§ **INFORMATION SHOWN**
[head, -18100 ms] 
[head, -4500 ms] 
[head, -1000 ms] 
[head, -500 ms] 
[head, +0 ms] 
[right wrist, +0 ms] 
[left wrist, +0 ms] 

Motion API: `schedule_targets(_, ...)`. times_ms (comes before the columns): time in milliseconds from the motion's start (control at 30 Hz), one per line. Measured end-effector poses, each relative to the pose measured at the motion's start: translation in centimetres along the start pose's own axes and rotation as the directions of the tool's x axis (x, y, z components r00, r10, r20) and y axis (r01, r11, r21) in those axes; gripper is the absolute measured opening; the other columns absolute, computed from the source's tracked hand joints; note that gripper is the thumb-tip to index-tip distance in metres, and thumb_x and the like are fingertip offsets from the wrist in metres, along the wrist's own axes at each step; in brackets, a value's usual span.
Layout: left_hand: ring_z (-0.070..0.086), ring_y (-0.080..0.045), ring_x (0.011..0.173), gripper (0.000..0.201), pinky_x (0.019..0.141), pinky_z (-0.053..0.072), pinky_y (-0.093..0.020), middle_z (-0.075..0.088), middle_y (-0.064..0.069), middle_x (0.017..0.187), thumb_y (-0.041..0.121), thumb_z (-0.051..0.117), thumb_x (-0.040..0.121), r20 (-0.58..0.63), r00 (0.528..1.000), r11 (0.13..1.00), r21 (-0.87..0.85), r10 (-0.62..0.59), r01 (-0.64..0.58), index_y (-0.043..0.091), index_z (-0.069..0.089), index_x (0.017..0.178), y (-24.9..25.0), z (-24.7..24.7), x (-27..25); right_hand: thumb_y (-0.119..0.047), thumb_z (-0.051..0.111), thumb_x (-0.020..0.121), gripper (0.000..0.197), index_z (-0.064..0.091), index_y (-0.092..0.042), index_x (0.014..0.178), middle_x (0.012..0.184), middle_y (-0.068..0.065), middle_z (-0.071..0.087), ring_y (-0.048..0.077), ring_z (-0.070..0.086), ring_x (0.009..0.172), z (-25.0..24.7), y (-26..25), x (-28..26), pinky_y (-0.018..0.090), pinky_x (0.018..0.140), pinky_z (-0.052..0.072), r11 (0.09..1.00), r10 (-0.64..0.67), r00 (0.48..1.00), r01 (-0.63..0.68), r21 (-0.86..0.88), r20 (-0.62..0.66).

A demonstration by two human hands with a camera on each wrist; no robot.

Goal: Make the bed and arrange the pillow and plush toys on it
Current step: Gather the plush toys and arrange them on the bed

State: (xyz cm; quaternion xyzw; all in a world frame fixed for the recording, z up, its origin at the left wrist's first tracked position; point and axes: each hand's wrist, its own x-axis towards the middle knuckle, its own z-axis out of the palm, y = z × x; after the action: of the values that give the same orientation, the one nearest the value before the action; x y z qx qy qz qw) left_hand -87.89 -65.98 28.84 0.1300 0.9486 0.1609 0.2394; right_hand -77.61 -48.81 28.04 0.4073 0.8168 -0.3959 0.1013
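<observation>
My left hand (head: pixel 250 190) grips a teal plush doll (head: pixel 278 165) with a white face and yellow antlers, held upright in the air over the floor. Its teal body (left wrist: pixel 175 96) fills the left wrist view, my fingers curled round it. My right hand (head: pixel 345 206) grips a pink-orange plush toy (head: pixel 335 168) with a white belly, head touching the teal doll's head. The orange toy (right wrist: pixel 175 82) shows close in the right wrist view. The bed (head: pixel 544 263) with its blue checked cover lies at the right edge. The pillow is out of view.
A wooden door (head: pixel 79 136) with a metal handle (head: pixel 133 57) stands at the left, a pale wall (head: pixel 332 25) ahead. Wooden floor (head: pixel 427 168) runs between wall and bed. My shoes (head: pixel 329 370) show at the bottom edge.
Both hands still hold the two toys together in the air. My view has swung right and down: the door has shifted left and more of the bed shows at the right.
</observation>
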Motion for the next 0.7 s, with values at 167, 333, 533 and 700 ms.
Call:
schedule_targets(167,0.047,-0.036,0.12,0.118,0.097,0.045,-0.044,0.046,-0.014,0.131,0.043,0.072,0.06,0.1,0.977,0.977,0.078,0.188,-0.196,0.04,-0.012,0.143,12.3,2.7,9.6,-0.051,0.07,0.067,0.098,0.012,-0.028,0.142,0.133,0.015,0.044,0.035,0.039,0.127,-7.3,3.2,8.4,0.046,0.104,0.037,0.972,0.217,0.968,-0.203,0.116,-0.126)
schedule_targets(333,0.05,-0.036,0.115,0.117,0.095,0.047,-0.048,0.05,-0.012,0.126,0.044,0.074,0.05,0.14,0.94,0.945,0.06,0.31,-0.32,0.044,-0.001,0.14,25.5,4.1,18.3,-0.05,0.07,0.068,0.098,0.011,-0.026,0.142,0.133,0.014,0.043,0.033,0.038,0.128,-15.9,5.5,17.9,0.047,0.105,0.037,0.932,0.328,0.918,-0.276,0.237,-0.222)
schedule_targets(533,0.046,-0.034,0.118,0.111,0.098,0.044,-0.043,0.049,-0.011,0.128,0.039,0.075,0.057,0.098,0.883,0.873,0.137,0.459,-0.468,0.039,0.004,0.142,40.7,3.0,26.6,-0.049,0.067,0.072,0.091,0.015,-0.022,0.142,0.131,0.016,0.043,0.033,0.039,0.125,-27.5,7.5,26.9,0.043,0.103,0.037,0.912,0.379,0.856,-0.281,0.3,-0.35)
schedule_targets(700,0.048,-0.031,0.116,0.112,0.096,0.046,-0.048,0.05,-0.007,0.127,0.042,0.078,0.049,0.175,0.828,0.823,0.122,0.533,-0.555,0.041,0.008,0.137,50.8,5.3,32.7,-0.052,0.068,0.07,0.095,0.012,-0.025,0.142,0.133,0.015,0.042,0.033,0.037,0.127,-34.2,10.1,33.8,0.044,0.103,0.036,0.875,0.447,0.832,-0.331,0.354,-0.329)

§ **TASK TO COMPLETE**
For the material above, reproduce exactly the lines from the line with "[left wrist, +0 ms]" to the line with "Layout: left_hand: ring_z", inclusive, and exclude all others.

§ **ANSWER**
[left wrist, +0 ms] 

Motion API: `schedule_targets(_, ...)`. times_ms (comes before the columns): time in milliseconds from the motion's start (control at 30 Hz), one per line. Measured end-effector poses, each relative to the pose measured at the motion's start: translation in centimetres along the start pose's own axes and rotation as the directions of the tool's x axis (x, y, z components r00, r10, r20) and y axis (r01, r11, r21) in those axes; gripper is the absolute measured opening; the other columns absolute, computed from the source's tracked hand joints; note that gripper is the thumb-tip to index-tip distance in metres, and thumb_x and the like are fingertip offsets from the wrist in metres, along the wrist's own axes at each step; in brackets, a value's usual span.
Layout: left_hand: ring_z (-0.070..0.086), ring_y (-0.080..0.045), ring_x (0.011..0.173), gripper (0.000..0.201), pinky_x (0.019..0.141), pinky_z (-0.053..0.072), pinky_y (-0.093..0.020), middle_z (-0.075..0.088), middle_y (-0.064..0.069), middle_x (0.017..0.187), thumb_y (-0.041..0.121), thumb_z (-0.051..0.117), thumb_x (-0.040..0.121), r20 (-0.58..0.63), r00 (0.528..1.000), r11 (0.13..1.00), r21 (-0.87..0.85), r10 (-0.62..0.59), r01 (-0.64..0.58), index_y (-0.043..0.091), index_z (-0.069..0.089), index_x (0.017..0.178), y (-24.9..25.0), z (-24.7..24.7), x (-27..25); right_hand: thumb_y (-0.119..0.047), thumb_z (-0.051..0.111), thumb_x (-0.020..0.121), gripper (0.000..0.197), index_z (-0.064..0.091), index_y (-0.092..0.042), index_x (0.014..0.178), middle_x (0.012..0.184), middle_y (-0.068..0.065), middle_z (-0.071..0.087), ring_y (-0.048..0.077), ring_z (-0.070..0.086), ring_x (0.009..0.172), z (-25.0..24.7), y (-26..25), x (-28..26), pinky_y (-0.018..0.090), pinky_x (0.018..0.140), pinky_z (-0.052..0.072), r11 (0.09..1.00), r10 (-0.64..0.67), r00 (0.48..1.00), r01 (-0.63..0.68), r21 (-0.86..0.88), r20 (-0.62..0.66).

That finishes the exercise, with nothing more to add.